Nesse linear, destaca-se a Revolução Industrial, que forneceu embasamento para a declaração dos Direitos Humanos de caráter econômico e social. A Revolução Industrial, que começou na Inglaterra, criou o sistema fabril, o que reformulou a vida de homens e mulheres pelo mundo todo, não só pelos avanços tecnológicos, mas notadamente por determinar o êxodo de milhões de pessoas do interior para as cidades. Os milhares de trabalhadores se sujeitavam a jornadas longas e desgastantes, sem falar nos ambientes insalubres e perigosos, aos quais se sujeitavam inclusive as crianças. Neste contexto, surgiu a consciência de classe, lançando-se base para uma árdua luta pelos direitos trabalhistas.

Bobbio (2004, p. 25) destaca que a dimensão de direitos humanos que surgiu em tal período se refere, basicamente, aos direitos sociais, que são efeito do ideário de liberdades políticas e sociais diversas, refletindo a busca do trabalhador por condições dignas de trabalho, remuneração adequada, educação e assistência social em caso de invalidez ou velhice, isto é, a busca da garantia pelo Estado de proteção à parte mais fraca da sociedade.

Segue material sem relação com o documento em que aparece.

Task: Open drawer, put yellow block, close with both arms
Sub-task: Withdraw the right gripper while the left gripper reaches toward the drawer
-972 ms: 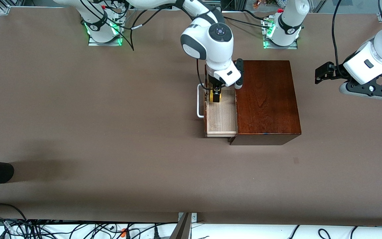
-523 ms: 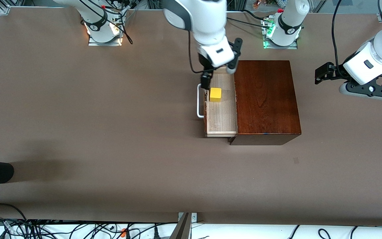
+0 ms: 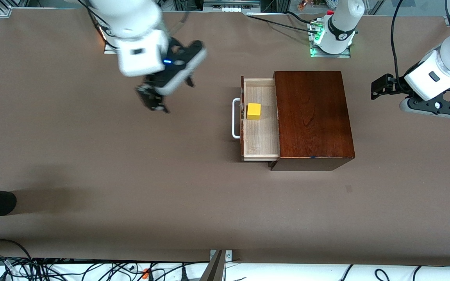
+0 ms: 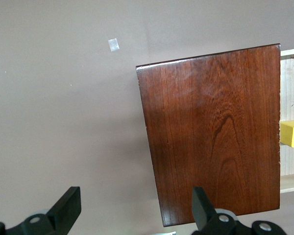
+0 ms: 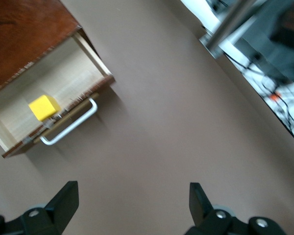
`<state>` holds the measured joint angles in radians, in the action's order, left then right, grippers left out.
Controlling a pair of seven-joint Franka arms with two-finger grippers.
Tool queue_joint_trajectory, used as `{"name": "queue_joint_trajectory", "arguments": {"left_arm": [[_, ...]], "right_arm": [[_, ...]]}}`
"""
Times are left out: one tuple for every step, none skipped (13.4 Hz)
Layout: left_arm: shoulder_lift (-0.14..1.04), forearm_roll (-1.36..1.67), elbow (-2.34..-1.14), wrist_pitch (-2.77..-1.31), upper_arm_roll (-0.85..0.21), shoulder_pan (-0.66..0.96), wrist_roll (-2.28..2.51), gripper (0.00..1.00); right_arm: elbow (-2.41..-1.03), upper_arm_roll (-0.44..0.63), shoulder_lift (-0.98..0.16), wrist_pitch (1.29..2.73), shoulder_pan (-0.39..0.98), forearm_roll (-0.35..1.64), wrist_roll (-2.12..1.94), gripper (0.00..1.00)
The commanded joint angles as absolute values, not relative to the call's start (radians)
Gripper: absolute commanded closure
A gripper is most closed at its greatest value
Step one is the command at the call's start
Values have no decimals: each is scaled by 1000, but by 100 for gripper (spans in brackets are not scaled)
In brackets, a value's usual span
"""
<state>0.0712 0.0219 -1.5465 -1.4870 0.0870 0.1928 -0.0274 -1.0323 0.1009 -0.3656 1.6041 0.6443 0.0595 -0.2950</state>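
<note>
Drawer (image 3: 259, 119) job looks about two-thirds done from what I can see. Starting at the right gripper (image 3: 152, 97): it's up in the air over bare table, toward the right arm's end and well apart from the wooden box (image 3: 313, 117). Its jaws are spread wide with nothing between them; in the right wrist view the two fingers (image 5: 63, 198) stand far apart over plain brown tabletop. The left gripper (image 3: 379, 86) hangs over the table at the left arm's end, just off the box's side. It's open and empty too, and the left wrist view looks straight down on the box top between its fingers (image 4: 68, 203). That arm seems to be waiting.

Moving outward: the drawer is pulled out of the box toward the right arm's end, pale wood inside, with its white U-shaped handle (image 3: 234, 119) sticking out. The yellow block (image 3: 253, 111) sits on the drawer floor, close up against the front panel, in the half farther from the front camera. It looks flat and settled, with nothing touching it.

So opening is done and the block is in. What's left, as I read it, is the close: the drawer is nowhere near shut, and neither gripper is at the handle or drawer front yet.
</note>
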Motion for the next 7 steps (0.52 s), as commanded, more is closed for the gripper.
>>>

Assim, o movimento socialista, iniciado no século XIX, trouxe para a humanidade o reconhecimento dos direitos humanos com caráter social e econômico, cujo titular era o conjunto de grupos sociais pertencentes à classe miserável, marginalizada, entre os quais se encontrava a dos trabalhadores.

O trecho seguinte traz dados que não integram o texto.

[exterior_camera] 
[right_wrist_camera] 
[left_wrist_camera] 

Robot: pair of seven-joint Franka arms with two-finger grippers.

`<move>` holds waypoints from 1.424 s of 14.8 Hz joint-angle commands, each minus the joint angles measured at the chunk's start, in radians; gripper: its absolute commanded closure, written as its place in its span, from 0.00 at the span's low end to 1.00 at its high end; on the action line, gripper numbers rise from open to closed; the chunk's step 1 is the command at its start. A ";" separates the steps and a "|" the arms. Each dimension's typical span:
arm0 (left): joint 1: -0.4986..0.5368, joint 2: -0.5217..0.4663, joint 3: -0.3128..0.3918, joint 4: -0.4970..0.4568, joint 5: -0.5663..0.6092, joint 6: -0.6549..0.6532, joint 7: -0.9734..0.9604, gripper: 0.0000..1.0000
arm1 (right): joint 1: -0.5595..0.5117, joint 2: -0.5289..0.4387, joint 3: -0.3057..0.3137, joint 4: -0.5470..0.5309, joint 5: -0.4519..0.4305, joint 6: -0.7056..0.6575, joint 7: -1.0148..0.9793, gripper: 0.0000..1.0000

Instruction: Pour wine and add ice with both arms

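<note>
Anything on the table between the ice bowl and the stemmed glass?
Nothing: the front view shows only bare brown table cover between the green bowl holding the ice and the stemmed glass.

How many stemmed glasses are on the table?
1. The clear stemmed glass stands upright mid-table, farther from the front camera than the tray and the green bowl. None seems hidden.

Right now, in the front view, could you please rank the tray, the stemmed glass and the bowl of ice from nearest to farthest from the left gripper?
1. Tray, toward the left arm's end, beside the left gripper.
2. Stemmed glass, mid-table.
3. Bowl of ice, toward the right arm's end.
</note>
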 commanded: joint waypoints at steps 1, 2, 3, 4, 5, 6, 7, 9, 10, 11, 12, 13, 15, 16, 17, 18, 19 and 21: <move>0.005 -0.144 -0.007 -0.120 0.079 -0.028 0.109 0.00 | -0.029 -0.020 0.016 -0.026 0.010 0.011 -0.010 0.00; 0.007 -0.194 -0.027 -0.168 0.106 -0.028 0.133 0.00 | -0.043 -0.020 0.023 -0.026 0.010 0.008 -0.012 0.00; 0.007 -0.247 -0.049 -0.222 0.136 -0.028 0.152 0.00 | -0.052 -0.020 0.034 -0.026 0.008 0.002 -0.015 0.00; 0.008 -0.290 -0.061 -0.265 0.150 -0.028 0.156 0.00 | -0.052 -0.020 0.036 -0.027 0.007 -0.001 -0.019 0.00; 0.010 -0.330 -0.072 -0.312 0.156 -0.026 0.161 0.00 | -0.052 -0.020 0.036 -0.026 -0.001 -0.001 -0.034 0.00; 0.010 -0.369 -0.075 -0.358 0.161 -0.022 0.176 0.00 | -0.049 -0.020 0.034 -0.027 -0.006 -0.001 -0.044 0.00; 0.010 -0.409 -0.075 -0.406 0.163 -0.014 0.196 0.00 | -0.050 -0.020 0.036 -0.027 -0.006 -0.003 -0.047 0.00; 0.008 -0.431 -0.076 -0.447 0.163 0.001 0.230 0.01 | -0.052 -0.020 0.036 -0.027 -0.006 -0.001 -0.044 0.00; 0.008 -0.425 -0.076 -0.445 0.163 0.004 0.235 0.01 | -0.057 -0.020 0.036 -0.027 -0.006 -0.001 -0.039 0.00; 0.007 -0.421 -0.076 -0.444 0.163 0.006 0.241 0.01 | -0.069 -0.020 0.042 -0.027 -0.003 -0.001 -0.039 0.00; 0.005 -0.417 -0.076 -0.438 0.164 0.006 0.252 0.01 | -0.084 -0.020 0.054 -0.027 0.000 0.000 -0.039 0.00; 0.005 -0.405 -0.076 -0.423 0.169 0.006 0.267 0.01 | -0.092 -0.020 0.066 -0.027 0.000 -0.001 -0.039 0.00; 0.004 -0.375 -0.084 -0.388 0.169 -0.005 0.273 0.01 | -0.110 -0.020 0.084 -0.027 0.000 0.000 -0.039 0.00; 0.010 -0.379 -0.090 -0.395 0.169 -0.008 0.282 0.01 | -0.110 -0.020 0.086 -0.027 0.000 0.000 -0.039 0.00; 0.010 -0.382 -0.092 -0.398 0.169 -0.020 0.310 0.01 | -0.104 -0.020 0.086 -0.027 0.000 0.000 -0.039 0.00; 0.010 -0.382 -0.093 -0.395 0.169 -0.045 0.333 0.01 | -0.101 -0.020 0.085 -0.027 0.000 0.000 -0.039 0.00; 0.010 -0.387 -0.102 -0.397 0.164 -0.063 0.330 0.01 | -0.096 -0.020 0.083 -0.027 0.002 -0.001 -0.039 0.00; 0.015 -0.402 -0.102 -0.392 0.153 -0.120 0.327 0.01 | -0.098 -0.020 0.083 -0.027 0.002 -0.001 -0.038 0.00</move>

Desde aquela época percebeu-se que os conflitos de interesses são naturalmente verificados no local de trabalho, onde os trabalhadores querem trabalhar cada vez menos, ao passo que o empregador busca obter mais lucros optando por mão-de-obra mais barata, a fim de reduzir os custos, exigindo cada vez

mais produtividade (PRATA, 2008, p. 106-113). Neste sentido, o trabalhador acabava sendo tratado como uma máquina, um objeto.

O assalariado que é tratado como um robô responderá da mesma forma, como uma mera máquina, sem raciocínio nem vontade própria, que em nada contribui para a evolução tecnológica ou administrativa do empreendimento. Na corporação em que não se permite a crítica, a sugestão ou a discordância impede-se a oxigenação do pensamento.

(PRATA, 2008, p. 108).

Nasceu, assim, o direito do trabalho, voltado à proteção da vítima do poder econômico, o trabalhador. Parte-se do princípio da hipossuficiência do trabalhador, que é o princípio da proteção e que gerou os princípios da primazia, da irredutibilidade de vencimentos e outros. Nota-se que no campo destes direitos e dos demais direitos econômicos, sociais e culturais não basta uma postura do indivíduo: é preciso que o Estado interfira e controle o poder econômico.

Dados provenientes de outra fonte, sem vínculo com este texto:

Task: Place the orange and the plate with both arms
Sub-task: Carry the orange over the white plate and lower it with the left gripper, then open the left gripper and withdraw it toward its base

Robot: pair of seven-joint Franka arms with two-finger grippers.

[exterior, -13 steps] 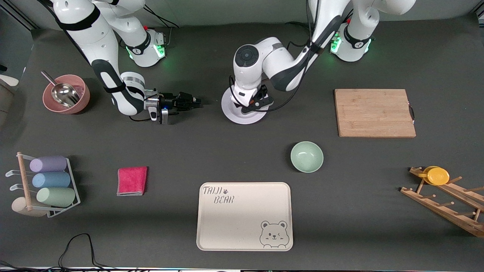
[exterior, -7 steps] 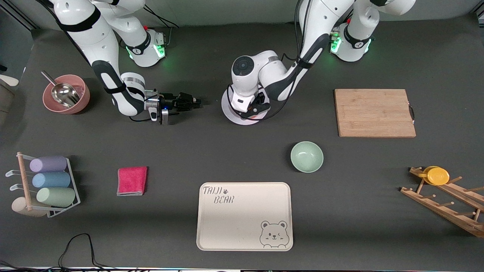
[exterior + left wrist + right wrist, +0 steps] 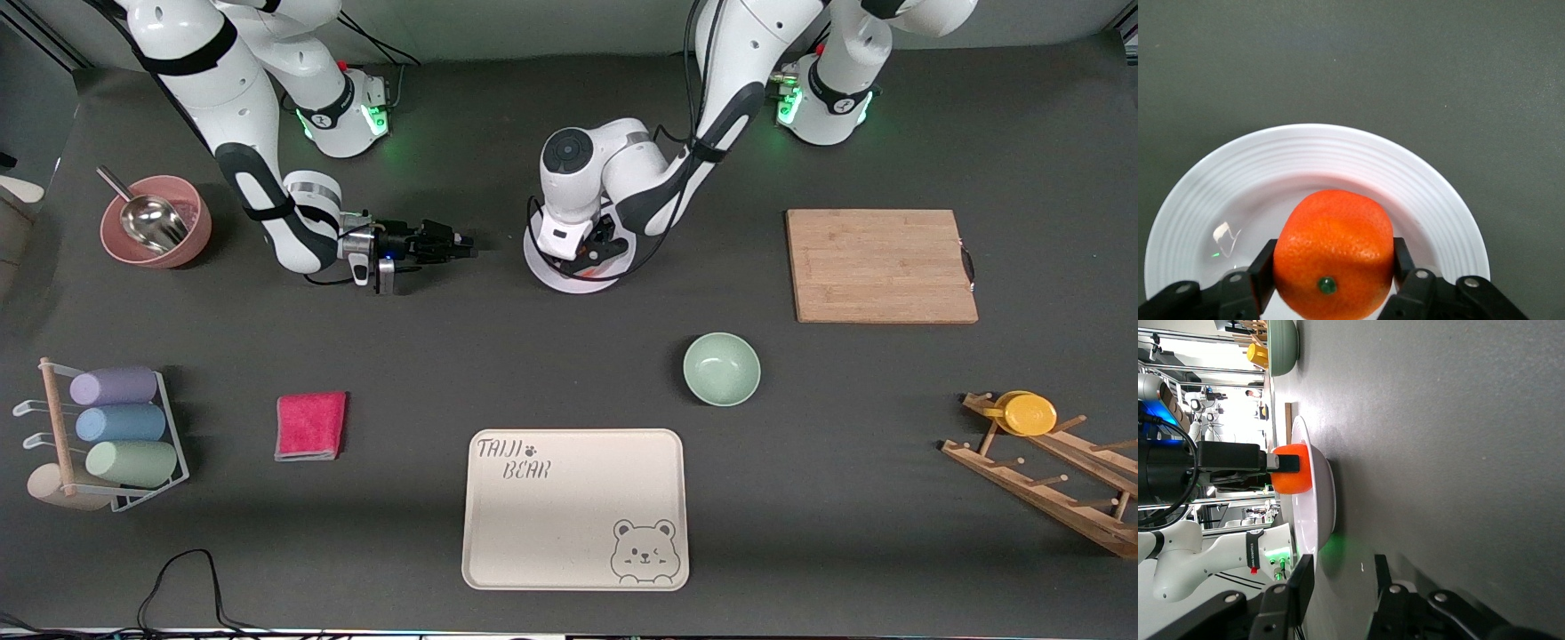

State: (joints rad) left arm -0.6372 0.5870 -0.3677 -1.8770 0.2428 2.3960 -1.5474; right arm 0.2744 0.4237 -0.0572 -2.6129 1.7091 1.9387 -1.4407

Entre os documentos relevantes que merecem menção nesta esfera, destacam-se: Constituição do México de 1917, Constituição Alemã de Weimar de 1919 e Tratado de Versalhes de 1919, sendo que o último instituiu a Organização Internacional do Trabalho - OIT (que emitia convenções e recomendações) e pôs fim à Primeira Guerra Mundial.

Em seguida, durante o processo de internacionalização dos direitos humanos, todos os direitos mencionados neste tópico voltaram à tona, com ainda mais força, sem prejuízo da declaração de outros direitos humanos, em especial os referentes à dimensão da solidariedade entre os povos.